Indivisibility argument
Descartes' argument: the body has spatial parts and can be divided (e.g. losing a limb), but the mind has no spatial parts and cannot be divided. Since the mind and body differ in this fundamental property, by Leibniz's Law they must be distinct substances.
Philosophical zombie
A thought experiment: a being that is physically and functionally identical to a conscious human in every respect, but has no phenomenal consciousness — no qualia, no subjective experience. If zombies are conceivable, physicalism may be false. Associated with Chalmers.
Knowledge argument (Mary's Room)
Jackson's argument: Mary is a scientist who knows all physical facts about colour vision but has lived in a black-and-white room. When she sees red for the first time, she learns something new — what it is like to see red. Therefore there are non-physical facts, and physicalism is false.
Problem of other minds
The epistemological challenge of how we can know that other people have minds or conscious experiences. We can observe others' behaviour and brain states, but we cannot directly access their subjective experience. Each person has direct access only to their own mind.
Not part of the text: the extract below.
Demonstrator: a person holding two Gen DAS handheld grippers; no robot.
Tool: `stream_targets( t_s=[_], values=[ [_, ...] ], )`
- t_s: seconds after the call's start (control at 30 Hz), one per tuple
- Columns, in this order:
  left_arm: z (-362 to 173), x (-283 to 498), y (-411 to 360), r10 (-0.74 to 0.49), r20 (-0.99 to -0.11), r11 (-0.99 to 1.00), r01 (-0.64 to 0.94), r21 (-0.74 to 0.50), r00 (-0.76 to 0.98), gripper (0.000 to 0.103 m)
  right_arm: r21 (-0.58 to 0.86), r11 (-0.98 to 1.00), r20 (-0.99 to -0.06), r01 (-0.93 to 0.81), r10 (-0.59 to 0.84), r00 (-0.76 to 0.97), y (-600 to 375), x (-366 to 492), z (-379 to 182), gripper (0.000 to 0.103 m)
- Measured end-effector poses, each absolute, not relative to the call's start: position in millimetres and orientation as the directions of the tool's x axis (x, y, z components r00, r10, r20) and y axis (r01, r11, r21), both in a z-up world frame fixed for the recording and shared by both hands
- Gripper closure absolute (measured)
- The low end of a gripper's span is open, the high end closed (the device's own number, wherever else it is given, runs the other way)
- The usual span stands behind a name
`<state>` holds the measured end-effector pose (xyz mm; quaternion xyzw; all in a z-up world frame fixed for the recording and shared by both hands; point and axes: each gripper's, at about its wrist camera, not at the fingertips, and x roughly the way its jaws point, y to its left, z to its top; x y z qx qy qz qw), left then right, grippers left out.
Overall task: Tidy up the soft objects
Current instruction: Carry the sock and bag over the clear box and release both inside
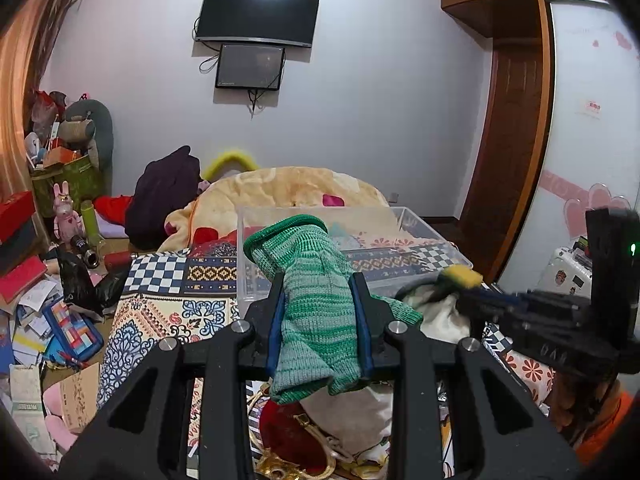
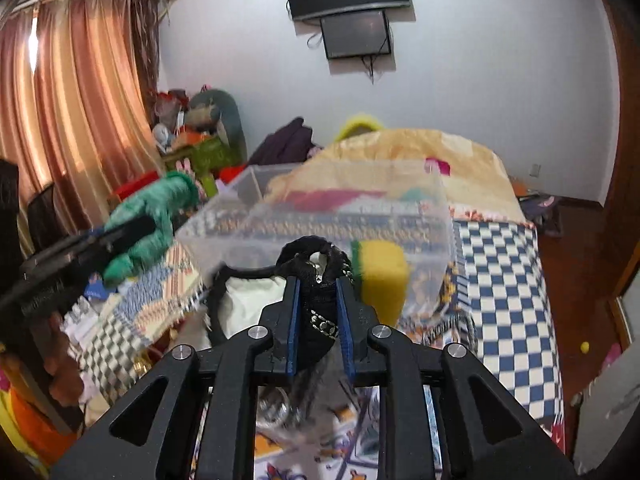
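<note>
My left gripper point(image 1: 318, 280) is shut on a green knitted glove point(image 1: 308, 280) and holds it above the bed, just before a clear plastic box point(image 1: 448, 246). The glove also shows in the right wrist view point(image 2: 154, 216). My right gripper point(image 2: 318, 280) is shut on a black fabric item with a metal chain point(image 2: 316, 276), lifted near the box point(image 2: 440, 216). A yellow and green sponge point(image 2: 382, 274) lies just right of my fingers, close to the box's front wall. White cloth point(image 2: 248, 300) hangs beside the black item.
The box stands on a patterned, checkered bedspread point(image 2: 508, 300) with a beige blanket point(image 1: 296, 188) heaped behind it. Clutter of books, toys and bags point(image 1: 60, 260) covers the floor at left. A wardrobe point(image 1: 516, 120) stands at right. Red and gold items point(image 1: 292, 428) lie below my left gripper.
</note>
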<state>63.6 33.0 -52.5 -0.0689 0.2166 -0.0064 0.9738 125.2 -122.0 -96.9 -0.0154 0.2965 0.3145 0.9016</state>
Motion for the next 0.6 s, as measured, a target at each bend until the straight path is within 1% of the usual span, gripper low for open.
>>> stream_targets(
  t_s=[0.13,0.27,0.33,0.4,0.43,0.57,0.6],
  values=[
    [-57,65,33,-0.044,-0.436,0.99,-0.019,-0.139,0.899,0.073,0.173,0.802,-0.591,-0.571,0.548,0.592,-125,127,-111,0.083],
    [-58,63,33,-0.041,-0.439,0.991,-0.021,-0.136,0.897,0.073,0.209,0.801,-0.621,-0.561,0.552,0.556,-132,127,-121,0.078],
    [-59,63,32,-0.044,-0.441,0.99,-0.019,-0.137,0.896,0.073,0.227,0.799,-0.63,-0.557,0.557,0.542,-134,127,-121,0.071],
    [-59,63,31,-0.043,-0.443,0.991,-0.02,-0.136,0.895,0.073,0.255,0.798,-0.635,-0.546,0.564,0.527,-139,127,-124,0.059],
    [-60,63,30,-0.044,-0.445,0.991,-0.019,-0.135,0.894,0.073,0.261,0.8,-0.636,-0.54,0.563,0.528,-140,126,-126,0.057],
    [-62,64,30,-0.044,-0.45,0.991,-0.018,-0.132,0.892,0.073,0.295,0.79,-0.642,-0.538,0.581,0.5,-143,130,-132,0.057],
    [-62,64,30,-0.043,-0.45,0.991,-0.018,-0.131,0.892,0.073,0.307,0.785,-0.641,-0.538,0.588,0.493,-143,130,-132,0.064]
  ],
)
Argument from analogy (other minds)
An argument for the existence of other minds: other people behave similarly to me in similar circumstances; I have mental states that cause my behaviour; so probably they have mental states too. Criticised because it generalises from a single case (my own mind).

Physicalism

Physicalism / materialism
The view that everything that exists is physical, or depends entirely on the physical. There are no non-physical minds, souls, or properties. All mental states are ultimately physical states of the brain or body.
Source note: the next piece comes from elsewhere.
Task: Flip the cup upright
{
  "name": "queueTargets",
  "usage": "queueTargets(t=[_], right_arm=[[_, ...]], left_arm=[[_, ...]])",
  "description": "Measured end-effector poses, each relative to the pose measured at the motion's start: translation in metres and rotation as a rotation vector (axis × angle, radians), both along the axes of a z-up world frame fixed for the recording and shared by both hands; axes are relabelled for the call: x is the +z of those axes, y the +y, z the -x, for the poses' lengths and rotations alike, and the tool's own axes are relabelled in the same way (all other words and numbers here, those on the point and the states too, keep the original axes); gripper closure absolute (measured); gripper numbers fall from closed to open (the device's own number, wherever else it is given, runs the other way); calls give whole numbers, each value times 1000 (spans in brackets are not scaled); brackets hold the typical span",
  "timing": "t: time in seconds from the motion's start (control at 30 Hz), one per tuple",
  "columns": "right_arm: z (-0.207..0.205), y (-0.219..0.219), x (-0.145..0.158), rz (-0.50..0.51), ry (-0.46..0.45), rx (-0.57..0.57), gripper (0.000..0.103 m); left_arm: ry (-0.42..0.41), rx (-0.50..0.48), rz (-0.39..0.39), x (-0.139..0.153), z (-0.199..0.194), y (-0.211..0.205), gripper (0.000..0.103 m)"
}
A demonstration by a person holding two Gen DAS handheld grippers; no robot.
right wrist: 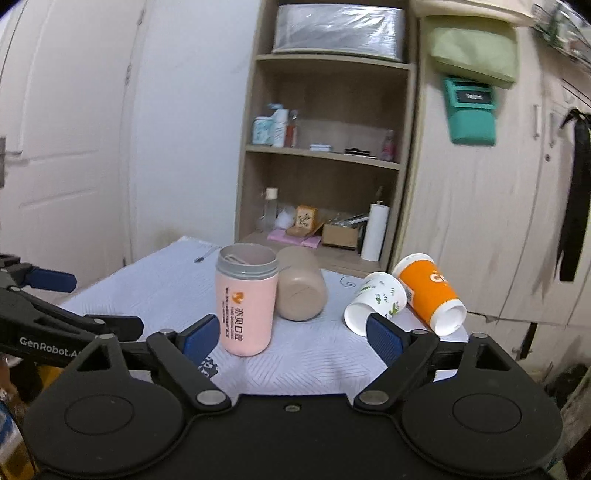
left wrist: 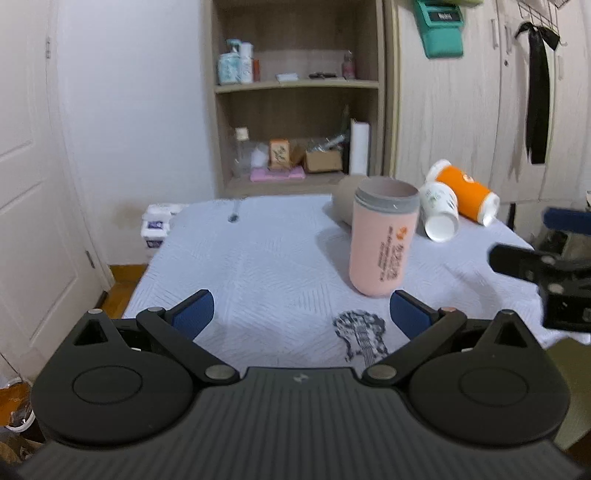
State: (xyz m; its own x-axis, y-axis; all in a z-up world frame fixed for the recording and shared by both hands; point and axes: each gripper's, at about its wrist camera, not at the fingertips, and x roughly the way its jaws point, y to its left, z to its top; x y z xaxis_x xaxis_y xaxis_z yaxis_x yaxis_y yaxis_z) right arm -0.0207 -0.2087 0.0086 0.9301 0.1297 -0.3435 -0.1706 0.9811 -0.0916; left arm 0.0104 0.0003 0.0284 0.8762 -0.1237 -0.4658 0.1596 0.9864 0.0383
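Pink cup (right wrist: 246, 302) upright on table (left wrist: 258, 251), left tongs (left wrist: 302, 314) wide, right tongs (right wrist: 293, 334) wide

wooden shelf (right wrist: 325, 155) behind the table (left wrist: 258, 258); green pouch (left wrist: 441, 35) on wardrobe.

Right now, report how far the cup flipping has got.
Done: the pink cup stands upright, mouth up. In hand: nothing; the left gripper and right gripper both have open, empty jaws. Left: the tan cup, white paper cup and orange cup lie on their sides on the table.
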Motion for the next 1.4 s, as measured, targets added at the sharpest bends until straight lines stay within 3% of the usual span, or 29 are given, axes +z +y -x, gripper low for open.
queueTargets(t=[0.1, 0.27, 0.77, 0.93, 1.4], right_arm=[[1, -2, -5, -6, -12, -24, 10], [-5, -7, -9, -31, -10, -65, 0], [1, -3, -14, -29, -19, -146, 0], [3, -1, -15, -16, -18, -163, 0], [4, 3, -20, -18, -18, -191, 0]], left_arm=[[-11, 22, 2, -2, -1, 1, 0], [-6, 23, -3, -6, -1, 0, 0], [-40, 34, 32, -7, 10, 4, 0], [-63, 91, 20, -10, 12, 8, 0], [-50, 81, 18, -13, 10, 12, 0]])
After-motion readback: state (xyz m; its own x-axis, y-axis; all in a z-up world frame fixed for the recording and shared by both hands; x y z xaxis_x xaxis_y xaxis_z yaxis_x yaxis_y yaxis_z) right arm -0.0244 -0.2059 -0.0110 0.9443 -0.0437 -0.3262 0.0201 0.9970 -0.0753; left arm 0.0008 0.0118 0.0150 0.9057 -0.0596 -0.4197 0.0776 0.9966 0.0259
Mind-brain type identity theory
The physicalist view that each type of mental state is identical to a type of brain state. For example, pain is identical to C-fibre firing — they are the same thing described in two different ways, just as water is identical to H₂O.
Multiple realisability
The objection that the same mental state (e.g. pain) can be realised by different physical states in different organisms. Octopuses feel pain but have very different brains from humans. This challenges type identity theory, since pain cannot be identical to one specific brain state.
Hard behaviourism (logical behaviourism)
The view, associated with Hempel, that all statements about mental states can be translated without loss of meaning into statements about observable physical behaviour. 'She is in pain' means nothing more than 'she is exhibiting pain behaviour'.
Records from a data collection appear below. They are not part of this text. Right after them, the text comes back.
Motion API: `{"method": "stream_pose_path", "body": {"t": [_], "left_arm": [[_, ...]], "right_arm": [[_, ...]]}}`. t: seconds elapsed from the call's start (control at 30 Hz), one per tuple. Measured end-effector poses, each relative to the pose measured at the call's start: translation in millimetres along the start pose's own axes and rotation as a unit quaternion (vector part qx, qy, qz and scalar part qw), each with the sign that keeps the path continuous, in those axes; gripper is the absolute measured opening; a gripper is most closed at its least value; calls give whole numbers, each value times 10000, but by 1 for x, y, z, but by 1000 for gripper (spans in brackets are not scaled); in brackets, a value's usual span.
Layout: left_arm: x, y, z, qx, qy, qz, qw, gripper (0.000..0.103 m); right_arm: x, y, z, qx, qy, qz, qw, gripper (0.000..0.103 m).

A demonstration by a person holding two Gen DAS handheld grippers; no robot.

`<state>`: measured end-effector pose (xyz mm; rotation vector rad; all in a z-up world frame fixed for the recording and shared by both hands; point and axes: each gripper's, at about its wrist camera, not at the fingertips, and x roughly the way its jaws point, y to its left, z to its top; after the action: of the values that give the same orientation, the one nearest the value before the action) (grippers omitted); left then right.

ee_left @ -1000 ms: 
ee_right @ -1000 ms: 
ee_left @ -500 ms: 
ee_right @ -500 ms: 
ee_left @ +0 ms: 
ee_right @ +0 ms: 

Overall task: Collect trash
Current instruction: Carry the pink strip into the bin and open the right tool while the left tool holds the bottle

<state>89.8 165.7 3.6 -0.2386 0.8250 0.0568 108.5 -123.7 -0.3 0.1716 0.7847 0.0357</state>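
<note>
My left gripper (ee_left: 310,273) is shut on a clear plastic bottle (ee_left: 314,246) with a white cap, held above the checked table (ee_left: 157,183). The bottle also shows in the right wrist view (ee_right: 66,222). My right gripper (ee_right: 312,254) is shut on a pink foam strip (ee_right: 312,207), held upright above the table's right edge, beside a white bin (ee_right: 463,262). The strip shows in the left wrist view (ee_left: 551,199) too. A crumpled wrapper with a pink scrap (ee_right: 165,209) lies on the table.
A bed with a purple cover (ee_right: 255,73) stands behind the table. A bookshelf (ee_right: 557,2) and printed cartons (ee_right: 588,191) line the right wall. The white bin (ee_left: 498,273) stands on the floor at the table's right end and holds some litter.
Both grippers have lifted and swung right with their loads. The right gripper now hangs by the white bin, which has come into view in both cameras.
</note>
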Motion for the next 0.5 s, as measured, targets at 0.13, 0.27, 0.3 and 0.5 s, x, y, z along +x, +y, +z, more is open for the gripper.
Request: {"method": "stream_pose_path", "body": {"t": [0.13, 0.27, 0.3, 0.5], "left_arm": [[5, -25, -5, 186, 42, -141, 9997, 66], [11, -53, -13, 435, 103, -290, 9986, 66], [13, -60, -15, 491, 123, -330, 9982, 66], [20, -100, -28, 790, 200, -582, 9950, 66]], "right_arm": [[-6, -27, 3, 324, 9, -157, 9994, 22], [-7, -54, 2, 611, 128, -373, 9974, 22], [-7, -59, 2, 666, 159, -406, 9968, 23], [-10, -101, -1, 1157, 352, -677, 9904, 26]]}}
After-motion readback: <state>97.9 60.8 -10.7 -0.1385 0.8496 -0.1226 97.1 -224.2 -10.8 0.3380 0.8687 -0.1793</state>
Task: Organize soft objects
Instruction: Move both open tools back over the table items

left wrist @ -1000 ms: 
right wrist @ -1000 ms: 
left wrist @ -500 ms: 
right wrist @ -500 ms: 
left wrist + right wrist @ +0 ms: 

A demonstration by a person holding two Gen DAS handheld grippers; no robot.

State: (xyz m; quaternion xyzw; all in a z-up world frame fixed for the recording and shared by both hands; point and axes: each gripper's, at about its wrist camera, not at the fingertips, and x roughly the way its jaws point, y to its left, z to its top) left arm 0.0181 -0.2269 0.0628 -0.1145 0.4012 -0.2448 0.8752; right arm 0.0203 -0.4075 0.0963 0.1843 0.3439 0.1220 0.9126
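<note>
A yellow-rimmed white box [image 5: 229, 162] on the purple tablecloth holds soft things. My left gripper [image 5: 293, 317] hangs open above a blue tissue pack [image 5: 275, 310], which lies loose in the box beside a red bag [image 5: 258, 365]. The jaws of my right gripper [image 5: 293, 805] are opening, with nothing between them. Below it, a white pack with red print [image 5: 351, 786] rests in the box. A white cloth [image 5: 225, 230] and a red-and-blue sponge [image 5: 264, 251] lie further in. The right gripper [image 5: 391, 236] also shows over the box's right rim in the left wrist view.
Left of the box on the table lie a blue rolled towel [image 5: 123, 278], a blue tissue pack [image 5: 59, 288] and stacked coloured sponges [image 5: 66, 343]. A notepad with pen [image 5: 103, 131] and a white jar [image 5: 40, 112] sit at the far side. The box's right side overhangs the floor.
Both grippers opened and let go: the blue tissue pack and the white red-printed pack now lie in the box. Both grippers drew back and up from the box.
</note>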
Soft behaviourism (analytical behaviourism)
Ryle's view that mental states are not inner events but dispositions to behave in certain ways. To say someone believes it is raining is to say they are disposed to carry an umbrella, wear a coat, etc. The mind is not a 'ghost in the machine'.
Category mistake
Ryle's concept: the error of treating something as if it belongs to one logical category when it actually belongs to another. Treating the mind as a 'thing' inside the body is a category mistake — like a visitor who sees all the colleges and libraries and asks 'but where is the university?'
Eliminative materialism
The view that our common-sense 'folk psychology' — the framework of beliefs, desires, and intentions we use to explain behaviour — is a fundamentally flawed theory that will eventually be replaced by neuroscience. There are no beliefs or desires, just brain states.
Folk psychology
The common-sense framework of beliefs, desires, intentions, and other mental states that we use in everyday life to explain and predict behaviour. Eliminative materialists argue folk psychology is a false theory that will be replaced by neuroscience.
Supervenience
A relation between two sets of properties: mental properties supervene on physical properties if there can be no change in the mental without a corresponding change in the physical. Two beings that are physically identical must also be mentally identical.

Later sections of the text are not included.